Jesse se recroquevilla contre le quai et contempla les silos à blé qui brûlaient. Toute la puissante Babylone brûlait, le monde entier brûlait dans la dernière colère divine.

Plus personne ne croyait en Dieu, plus personne ne lisait la Bible, et c’est pour cela qu’on ignorait ces choses-là. Jesse les connaissait parce qu’il était vieux et qu’il se rappelait comment tout était lorsqu’il était petit garçon. Un petit garçon à qui l’on avait enseigné la parole divine et la colère divine.

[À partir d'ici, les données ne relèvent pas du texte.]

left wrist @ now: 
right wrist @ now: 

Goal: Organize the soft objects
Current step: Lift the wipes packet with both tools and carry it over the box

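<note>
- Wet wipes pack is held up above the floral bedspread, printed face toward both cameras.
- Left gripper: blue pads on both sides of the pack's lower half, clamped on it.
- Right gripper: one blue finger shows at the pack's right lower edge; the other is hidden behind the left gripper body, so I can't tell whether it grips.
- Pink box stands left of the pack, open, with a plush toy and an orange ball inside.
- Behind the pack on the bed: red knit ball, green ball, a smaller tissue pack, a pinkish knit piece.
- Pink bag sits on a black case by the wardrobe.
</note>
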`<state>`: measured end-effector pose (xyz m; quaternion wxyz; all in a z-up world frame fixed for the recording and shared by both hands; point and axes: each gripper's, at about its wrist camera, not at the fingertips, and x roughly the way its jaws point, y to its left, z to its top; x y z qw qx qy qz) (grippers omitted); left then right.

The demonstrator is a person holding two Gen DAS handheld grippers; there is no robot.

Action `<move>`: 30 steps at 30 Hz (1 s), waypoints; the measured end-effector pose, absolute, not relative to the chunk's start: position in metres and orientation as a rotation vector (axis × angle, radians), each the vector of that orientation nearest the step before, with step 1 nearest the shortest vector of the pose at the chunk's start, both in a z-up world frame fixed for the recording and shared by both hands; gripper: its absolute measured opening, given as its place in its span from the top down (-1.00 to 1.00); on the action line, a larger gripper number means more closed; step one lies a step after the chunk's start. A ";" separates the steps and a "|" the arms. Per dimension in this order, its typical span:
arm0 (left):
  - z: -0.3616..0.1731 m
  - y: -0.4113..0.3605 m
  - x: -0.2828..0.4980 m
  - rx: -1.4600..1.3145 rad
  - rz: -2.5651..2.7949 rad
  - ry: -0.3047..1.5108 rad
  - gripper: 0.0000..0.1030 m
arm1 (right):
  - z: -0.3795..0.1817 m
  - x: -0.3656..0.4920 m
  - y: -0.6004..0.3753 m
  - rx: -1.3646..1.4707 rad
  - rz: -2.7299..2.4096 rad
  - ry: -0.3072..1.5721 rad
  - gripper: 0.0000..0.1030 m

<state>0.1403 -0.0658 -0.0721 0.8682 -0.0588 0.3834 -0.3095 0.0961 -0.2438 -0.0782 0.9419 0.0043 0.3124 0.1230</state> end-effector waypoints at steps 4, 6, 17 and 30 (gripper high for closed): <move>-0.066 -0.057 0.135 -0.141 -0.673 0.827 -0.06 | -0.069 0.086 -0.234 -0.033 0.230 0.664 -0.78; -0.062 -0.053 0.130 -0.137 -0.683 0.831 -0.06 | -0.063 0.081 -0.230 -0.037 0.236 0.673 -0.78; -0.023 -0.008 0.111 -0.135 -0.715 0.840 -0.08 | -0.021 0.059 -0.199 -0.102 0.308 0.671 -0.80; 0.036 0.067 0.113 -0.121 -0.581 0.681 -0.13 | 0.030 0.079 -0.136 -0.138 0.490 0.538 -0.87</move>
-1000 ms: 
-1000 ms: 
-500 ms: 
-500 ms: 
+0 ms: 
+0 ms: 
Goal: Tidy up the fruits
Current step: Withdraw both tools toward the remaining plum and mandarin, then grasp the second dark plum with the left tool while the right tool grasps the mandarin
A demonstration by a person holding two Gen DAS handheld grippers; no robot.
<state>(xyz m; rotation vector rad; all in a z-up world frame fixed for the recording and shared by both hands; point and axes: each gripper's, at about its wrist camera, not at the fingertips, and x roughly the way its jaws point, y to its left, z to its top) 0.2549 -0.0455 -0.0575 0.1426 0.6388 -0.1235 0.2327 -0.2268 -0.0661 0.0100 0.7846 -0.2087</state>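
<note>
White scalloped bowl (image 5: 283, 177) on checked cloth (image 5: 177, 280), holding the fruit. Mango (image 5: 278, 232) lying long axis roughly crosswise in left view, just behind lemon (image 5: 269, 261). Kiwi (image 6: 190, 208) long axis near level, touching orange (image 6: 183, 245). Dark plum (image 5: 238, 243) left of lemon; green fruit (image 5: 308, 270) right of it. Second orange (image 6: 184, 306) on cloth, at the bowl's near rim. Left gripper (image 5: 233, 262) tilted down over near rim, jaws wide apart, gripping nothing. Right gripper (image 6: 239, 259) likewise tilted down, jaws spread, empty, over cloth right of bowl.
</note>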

Il voyait maintenant les reflets des flammes dans l’eau les reflets étaient tremblotants et inégaux à cause des masses noires qui ne cessaient de passer. Des masses grosses ou réduites. C’étaient les corps qui flottaient, les corps des défunts.

Le tonnerre gronda derrière lui dans la ville. Des explosions. C’est comme ça que tout avait commencé : les Naturalistes s’étaient mis à faire sauter les immeubles. Les Minus étaient alors arrivés et ils avaient pourchassé les Naturalistes. Est-ce que ça s’était bien passé comme ça ? Peu importait, maintenant. C’était dans un autre lieu, et d’ailleurs la femme était morte.

La femme est morte. Sa femme, la femme de Jesse. Elle n’était pas tellement vieille. Rien que soixante-douze ans. Mais ils l’avaient tuée, ils lui avaient fait sauter le crâne, et Jesse l’avait ressenti comme si c’eût été à lui qu’ils l’avaient fait. C’était comme si quelque chose s’était passé dans sa tête, et il leur avait foncé dessus, il avait hurlé, et ç’avait été un carnage parmi les païens, les forces de l’iniquité.

Jesse s’était enfui et avait attaqué le mal au nom du Seigneur, car il savait que les temps étaient proches. Comme les puissants sont abattus.

Jesse cligna des yeux ; il regarda l’eau en souhaitant qu’elle s’épure, en souhaitant que ses pensées s’épurent. Pendant un court instant, il se rappelait parfois les choses telles qu’elles étaient dans la réalité. Alors que le monde était réel, contenant des gens réels. Alors qu’il n’était qu’un petit garçon et que tout le monde était grand autour de lui.

Étrange ! Il était désormais âgé, un homme grand et âgé, et presque tout le monde était petit autour de lui.

Il essaya de penser au temps jadis. Cela faisait trop longtemps. Le seul souvenir qu’il eût gardé de son enfance – de l’époque où il était petit –, c’est qu’il avait peur. Peur des gens plus grands que lui.

Maintenant, il était grand et avait peur des gens petits.

Naturellement, ils n’étaient pas réels. Ils faisaient partie de la prophétie, ils étaient les sauterelles envoyées pour dévorer et détruire. Jesse ne cessait de se répéter qu’il n’avait rien à craindre ; les justes n’ont rien à craindre au jour du Jugement.

Mais il y avait en lui un petit garçon qui criait « Maman ! Maman ! Maman ! » Ailleurs, il y avait aussi ce vieillard qui fixait les flots et attendait qu’on 1Z découvre.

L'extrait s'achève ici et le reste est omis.